頼るところは、やっぱりゼネコンやなんかの他力じゃなくて、自分でやっていくんだと、そこでまた個人のお客様っていう初代からの意識・理念、それがやっぱり一番大事な根本だということに目覚めて私はやり始めました。

では、社長が入られた頃はほぼゼネンコン仕事で、引き継がれてからは半々ぐらいまでもっていかれて、でもゼネコン仕事はもう安い値段で、これでできないか、の時代で…
そこで、これじゃあ経営は駄目だと思われたのですね。
わずか10年15年ぐらいの間に、工事してから見積もりっていう時代をから、仕事欲しくないのか、もっと安くしないかっていう時代になって、まさに激動の両方を社長は経験してこられていますね。

 今ではそれが本当に自分の原点になったんだろうなって思います。自分の力をもっと出して頑張っていかなくちゃいけないっていう糧になっています。
ただ、当時そう思い始めた時にはまだ漠然と原点に帰らなきゃってくらいで、まだこれをやったらいいっていう確信はなかった。ただ人に頼って仕事をもらっているばかりじゃ駄目だっていうのはもう分かった。潰されちゃうってくらい。
会社も見ての通り、ある程度大きく投資して、機械なんかも整ってたので、それを使ってやっていくにはどうしたらいいかなぁとか、そういうことも考えました。

なかなかこの規模の工場はないですからね。ここから徐々に原点回帰して、いろんなことも試されつつ、何が会社を支えていくんだろうか、という試行錯誤が始まるわけですね
社長が来られた時には、この工場はもうあったのでしょうか。

 いや、来てから造った工場です。
来てからそうですね、多分先代がここに来てから20年くらいになるのかな。その前にもう先代が私に継がせるんだ、継いでくれるんだっていう意識があった時に、1000坪の土地にね、これだけの大きな工場を投資してくれたんです。
本当に悩みました。
だからこそ、社長になった時にいろんな勉強しました。
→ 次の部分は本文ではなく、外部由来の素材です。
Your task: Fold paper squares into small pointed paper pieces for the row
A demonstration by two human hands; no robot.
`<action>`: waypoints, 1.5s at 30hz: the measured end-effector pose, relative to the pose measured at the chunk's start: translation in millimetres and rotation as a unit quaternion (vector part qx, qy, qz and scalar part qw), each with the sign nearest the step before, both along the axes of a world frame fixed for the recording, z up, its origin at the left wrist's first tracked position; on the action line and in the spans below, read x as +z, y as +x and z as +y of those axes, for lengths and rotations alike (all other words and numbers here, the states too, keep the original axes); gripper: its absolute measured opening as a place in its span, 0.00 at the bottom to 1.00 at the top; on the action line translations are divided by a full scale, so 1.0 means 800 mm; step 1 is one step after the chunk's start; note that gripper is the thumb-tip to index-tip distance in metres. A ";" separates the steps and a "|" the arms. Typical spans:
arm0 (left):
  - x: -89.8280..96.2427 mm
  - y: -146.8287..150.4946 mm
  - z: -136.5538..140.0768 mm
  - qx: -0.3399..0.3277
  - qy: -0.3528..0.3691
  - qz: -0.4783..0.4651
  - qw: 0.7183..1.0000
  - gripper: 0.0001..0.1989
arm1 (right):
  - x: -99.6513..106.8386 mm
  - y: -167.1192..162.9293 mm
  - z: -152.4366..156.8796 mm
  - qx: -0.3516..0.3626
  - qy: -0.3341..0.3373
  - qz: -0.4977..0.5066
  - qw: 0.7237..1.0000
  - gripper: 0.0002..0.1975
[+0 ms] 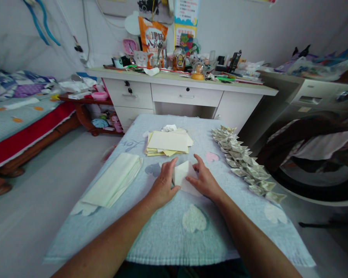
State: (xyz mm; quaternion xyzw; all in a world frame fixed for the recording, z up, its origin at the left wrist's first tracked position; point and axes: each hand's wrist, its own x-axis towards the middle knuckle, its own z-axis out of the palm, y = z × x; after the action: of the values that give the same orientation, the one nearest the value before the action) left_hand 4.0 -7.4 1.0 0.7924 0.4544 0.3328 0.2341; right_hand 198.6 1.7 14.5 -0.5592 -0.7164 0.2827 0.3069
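Observation:
A small white sheet of paper [183,174], partly folded with a raised peak at its top, is between my two hands over the cloth-covered table [159,243]. My left hand [163,186] grips its left edge, thumb at the near side and fingers reaching to the far side. On the right edge, my right hand [206,180] has its thumb resting on the paper and its index finger raised. Just beyond the hands lies a stack of cream and yellow paper [168,141]. Folded paper pieces with pointed ends [243,158] form a long row at the right.
A bundle of pale folded sheets [114,179] lies at the table's left. Crumpled white paper [169,127] sits behind the stack. Beyond the table stands a white desk [188,94] crowded with jars and packets. A washing machine [316,96] is at right, a bed [26,123] at left.

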 end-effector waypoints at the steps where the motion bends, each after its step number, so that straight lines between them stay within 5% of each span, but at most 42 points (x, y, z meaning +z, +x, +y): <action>1: 0.000 0.001 -0.001 0.006 -0.004 -0.011 1.000 0.51 | 0.002 0.001 0.000 0.007 -0.024 0.048 0.999 0.41; 4: 0.000 0.002 0.000 0.031 -0.034 -0.086 0.995 0.52 | 0.006 0.001 0.000 0.023 -0.085 0.228 0.970 0.36; 8: 0.000 0.001 0.008 0.048 -0.123 -0.193 0.972 0.45 | 0.004 -0.005 -0.001 -0.001 -0.068 0.431 0.900 0.22; 12: 0.000 0.001 0.015 -0.011 -0.227 -0.287 0.931 0.19 | -0.001 -0.015 -0.004 -0.017 -0.069 0.520 0.851 0.17; 18: 0.011 0.003 0.013 0.014 -0.281 -0.353 0.892 0.11 | -0.009 -0.024 -0.010 -0.023 -0.105 0.552 0.827 0.14; 25: 0.015 -0.001 0.013 0.058 -0.294 -0.418 0.858 0.10 | -0.001 -0.018 -0.013 0.027 -0.127 0.508 0.852 0.15; 33: 0.010 -0.001 0.010 0.014 -0.201 -0.275 0.940 0.16 | 0.012 -0.003 -0.010 -0.057 -0.110 0.395 0.910 0.15; 40: 0.013 0.002 0.007 0.018 -0.119 -0.127 0.985 0.14 | -0.003 -0.004 -0.005 -0.005 -0.094 0.288 0.953 0.10; 45: 0.006 0.001 0.011 0.053 -0.059 -0.018 0.997 0.16 | -0.008 -0.011 -0.009 0.017 0.037 0.147 0.988 0.02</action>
State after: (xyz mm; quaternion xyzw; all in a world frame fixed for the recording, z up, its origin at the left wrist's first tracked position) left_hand 4.4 1.3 6.1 0.7462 0.5098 0.3319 0.2705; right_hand 190.1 -5.5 7.8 -0.4875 -0.6829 0.3404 0.4243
社長として。
社長ってなんなのか、今まではいくら職人さんから、次の社長、専務専務、とは言わても、実感は何もないじゃないですか、やっぱり社長にならないと分かんないですよ。
お金を動かすとか、営業で仕事を取るんだとか、だから社長って何なのかとか。

 その時に、経営指針を作る会とか、そういうのに出会えたので、入って勉強したりしました。社長になるまでは業界の付き合いってあんまりしてこなくて、組合なんかにも入ってなかったんですけど、青年会議所とか、もうちょっと大きな経済同友会とか、そういうところには入ってたんで、そこで良かったのはのはいろんな経営者と話ができたことでしたね。
それからいろんな業界の人達とも話しをするようになって、マドックさんと出会えたのも、この業界に私が入って荒山社長との出会いは本当にすごい転換でした。マドックさんの宣伝になっちゃうかもしれないんだけども、本当にやっぱり人間っていろんな出会いの中で、自分をどこへ持って、どう力を付けて、どう動かしていくかっていうのがやっぱり決まってくるのかなと思います。
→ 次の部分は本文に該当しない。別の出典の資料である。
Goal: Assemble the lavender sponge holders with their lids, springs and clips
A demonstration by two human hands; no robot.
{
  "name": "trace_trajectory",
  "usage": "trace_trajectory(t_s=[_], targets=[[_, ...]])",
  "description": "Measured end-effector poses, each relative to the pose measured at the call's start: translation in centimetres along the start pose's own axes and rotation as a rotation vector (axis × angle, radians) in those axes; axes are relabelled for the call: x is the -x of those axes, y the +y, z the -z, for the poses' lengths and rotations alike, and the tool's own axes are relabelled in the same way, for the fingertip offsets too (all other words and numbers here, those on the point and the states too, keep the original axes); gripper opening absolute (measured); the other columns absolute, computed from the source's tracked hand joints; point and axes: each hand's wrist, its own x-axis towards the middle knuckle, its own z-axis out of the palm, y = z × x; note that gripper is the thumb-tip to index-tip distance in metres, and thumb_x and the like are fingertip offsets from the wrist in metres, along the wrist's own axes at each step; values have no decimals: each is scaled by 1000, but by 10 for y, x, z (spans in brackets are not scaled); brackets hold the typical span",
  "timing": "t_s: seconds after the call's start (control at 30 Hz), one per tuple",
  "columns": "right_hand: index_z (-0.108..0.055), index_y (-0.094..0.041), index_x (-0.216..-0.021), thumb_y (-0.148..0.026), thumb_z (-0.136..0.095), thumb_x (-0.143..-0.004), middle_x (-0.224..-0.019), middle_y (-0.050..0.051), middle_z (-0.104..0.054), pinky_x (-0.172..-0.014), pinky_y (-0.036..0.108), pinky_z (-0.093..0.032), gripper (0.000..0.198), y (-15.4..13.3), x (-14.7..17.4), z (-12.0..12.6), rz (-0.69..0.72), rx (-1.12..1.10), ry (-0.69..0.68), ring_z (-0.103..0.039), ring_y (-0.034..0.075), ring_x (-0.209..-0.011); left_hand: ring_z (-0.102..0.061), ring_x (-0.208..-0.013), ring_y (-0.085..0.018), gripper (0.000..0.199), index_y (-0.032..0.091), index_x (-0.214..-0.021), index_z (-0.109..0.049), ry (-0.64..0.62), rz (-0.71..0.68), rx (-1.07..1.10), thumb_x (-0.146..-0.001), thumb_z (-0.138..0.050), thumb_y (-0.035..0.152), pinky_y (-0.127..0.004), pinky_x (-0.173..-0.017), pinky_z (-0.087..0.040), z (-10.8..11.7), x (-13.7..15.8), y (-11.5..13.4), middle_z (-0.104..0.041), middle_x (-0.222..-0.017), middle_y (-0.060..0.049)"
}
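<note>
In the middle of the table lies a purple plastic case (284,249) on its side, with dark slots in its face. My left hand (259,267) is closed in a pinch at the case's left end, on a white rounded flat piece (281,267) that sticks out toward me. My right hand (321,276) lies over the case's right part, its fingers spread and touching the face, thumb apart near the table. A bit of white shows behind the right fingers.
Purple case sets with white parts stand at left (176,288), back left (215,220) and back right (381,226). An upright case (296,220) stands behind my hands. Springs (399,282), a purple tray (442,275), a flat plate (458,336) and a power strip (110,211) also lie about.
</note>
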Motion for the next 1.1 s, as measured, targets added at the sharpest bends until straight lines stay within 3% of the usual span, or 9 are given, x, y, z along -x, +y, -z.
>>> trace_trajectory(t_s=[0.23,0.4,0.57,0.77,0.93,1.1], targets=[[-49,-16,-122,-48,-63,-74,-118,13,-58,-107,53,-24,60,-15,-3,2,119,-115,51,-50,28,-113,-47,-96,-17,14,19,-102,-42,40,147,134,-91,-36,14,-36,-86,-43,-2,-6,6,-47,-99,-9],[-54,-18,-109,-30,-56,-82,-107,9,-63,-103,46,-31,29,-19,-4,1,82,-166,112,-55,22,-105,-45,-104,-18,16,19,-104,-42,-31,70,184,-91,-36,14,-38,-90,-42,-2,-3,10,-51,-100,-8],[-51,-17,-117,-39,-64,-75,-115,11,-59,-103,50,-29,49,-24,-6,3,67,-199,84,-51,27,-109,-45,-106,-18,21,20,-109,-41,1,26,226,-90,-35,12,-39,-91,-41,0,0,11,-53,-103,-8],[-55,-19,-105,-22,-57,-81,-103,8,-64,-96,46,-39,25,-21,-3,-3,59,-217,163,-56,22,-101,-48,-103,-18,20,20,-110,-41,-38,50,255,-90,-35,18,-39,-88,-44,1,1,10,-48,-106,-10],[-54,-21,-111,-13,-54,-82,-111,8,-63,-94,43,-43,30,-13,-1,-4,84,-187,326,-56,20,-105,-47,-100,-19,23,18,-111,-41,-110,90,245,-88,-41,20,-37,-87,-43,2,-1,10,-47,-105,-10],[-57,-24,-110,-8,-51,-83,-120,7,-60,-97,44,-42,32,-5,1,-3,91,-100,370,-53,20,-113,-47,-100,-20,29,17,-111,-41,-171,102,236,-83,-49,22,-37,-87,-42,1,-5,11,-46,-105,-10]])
 当時、2003年だったかな、ISOに取り組み始めて7月1日にキックオフをして、じゃあとにかく年内で取ろうよ、という事で、本当に忙しい季節の中で勉強会を始めてね。
その時は一生懸命勉強しましたよ。
従業員も一緒に勉強させてもらいました。

当時は、それがきっかけとなって、元々考えてらっしゃったことが、このISOを通じて一つの形として出来上がっていく。その過程を拝見していて、理念や社長のお話を、勉強会の中で皆さんが真剣に聞いておられたのが印象的でした。